Les pilotes de deux F-16 envoyés escorter l'avion après qu'il eut cessé de répondre aux appels du sol n'ont pas vu le pilote dans la cabine de pilotage. Ils ont aperçu le copilote "plié en deux, peut-être évanoui", tandis que les masques à oxygène pendaient dans la cabine. Ils ont également vu deux autres personnes dans la cabine de pilotage, qui semblaient "tenter de reprendre le contrôle de l'avion".
La seconde boîte décryptée
Le pilote allemand du Boeing avait signalé à sa compagnie, peu après le décollage, un problème de "climatisation du compartiment électronique". Si cette défaillance ne peut expliquer à elle seule la chute de l'avion et son crash, les enquêteurs considéraient qu'une telle surchauffe avait pu dégager du monoxyde de carbone dans l'habitacle et intoxiquer ses occupants. Vendredi, les analyses toxicologiques ont toutefois démontré que les premiers échantillons pris sur six des victimes ne présentaient aucune trace d'empoisonnement par ce gaz mortel.

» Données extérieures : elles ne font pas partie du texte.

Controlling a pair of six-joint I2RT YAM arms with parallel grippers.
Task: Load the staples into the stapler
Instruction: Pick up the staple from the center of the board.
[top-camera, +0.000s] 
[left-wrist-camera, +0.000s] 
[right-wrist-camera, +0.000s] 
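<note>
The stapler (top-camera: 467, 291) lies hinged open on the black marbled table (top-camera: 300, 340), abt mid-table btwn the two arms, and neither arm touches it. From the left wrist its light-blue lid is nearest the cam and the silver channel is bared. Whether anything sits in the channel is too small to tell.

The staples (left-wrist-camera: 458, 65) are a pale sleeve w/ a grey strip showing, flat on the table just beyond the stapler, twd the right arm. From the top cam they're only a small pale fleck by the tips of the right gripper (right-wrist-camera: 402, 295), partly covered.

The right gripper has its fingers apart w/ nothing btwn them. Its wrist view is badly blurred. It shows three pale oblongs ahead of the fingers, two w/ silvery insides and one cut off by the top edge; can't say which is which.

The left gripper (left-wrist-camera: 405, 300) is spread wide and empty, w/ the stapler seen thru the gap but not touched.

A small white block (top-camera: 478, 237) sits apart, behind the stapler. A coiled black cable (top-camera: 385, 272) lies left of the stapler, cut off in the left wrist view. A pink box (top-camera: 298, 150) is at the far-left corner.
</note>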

Beaucoup des questions en suspens ont peut-être trouvé réponse à l'écoute des enregistrements contenus dans la seconde boîte noire du Boeing chypriote. Les bandes ont été décryptées dans la nuit de vendredi à samedi à Paris par les experts français du Bureau d'enquêtes et d'analyses pour la sécurité de l'aviation civile. Mais le BEA laisse aux autorités grecques le soin d'en révéler – ou pas – le contenu. A ce jour, si le problème de pressurisation est suspecté d'être l'une des raisons du drame, les causes du crash restent à élucider.